[To do]:
Among the lines below, which ones contain the word "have"? Copy every such line.

[Extracted data]:
BEGIN
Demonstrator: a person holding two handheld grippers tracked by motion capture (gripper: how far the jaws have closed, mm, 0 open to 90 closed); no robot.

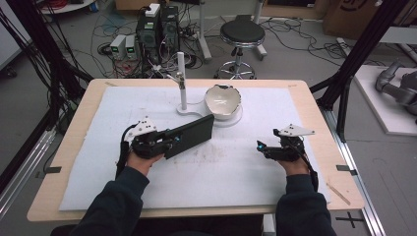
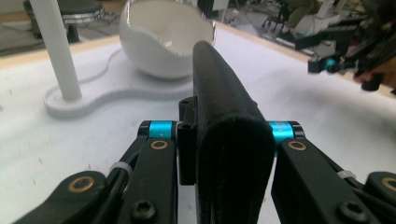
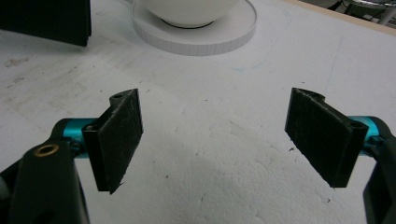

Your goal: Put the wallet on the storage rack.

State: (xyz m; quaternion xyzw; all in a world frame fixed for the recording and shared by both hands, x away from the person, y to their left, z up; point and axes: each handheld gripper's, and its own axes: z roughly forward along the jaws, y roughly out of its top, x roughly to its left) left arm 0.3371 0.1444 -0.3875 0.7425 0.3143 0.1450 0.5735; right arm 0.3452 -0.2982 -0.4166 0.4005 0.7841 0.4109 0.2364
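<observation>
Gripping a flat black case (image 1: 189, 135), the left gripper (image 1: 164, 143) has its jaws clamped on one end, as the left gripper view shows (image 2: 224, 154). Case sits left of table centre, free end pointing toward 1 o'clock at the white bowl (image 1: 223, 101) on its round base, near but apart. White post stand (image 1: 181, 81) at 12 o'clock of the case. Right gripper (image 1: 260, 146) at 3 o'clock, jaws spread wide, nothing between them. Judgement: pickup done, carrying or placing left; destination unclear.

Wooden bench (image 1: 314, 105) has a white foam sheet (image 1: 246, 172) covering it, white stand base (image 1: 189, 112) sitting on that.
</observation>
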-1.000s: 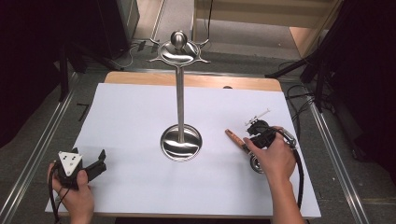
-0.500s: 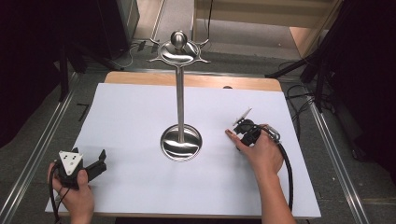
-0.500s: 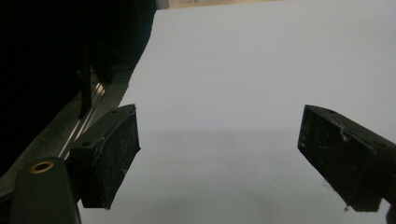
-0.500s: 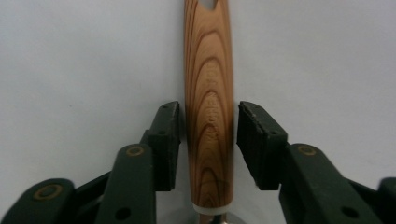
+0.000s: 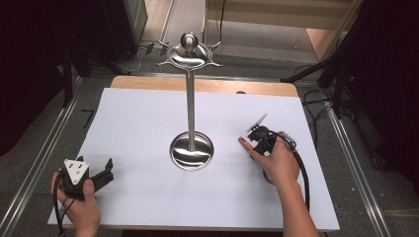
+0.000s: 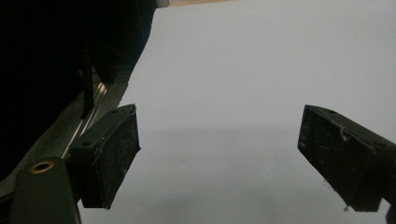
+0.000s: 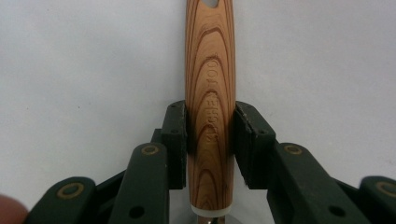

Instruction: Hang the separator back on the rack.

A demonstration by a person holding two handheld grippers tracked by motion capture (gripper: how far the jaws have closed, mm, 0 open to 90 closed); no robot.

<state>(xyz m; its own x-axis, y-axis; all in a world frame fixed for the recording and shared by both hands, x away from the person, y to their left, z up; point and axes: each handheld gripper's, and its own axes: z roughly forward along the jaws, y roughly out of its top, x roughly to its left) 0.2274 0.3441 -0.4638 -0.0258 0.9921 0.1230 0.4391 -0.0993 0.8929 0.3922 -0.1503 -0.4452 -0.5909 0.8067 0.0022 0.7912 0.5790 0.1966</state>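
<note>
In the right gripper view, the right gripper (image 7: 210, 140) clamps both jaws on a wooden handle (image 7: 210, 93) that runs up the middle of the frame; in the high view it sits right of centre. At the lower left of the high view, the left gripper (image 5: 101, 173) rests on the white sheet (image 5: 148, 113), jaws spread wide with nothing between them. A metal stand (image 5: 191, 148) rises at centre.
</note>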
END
[Your solution]:
Demonstrator: a person holding two handheld grippers tracked by motion capture (gripper: how far the jaws have closed, mm, 0 open to 90 closed); no robot.
A demonstration by a person holding two handheld grippers tracked by motion capture (gripper: how far the jaws have closed, mm, 0 open to 90 closed); no robot.

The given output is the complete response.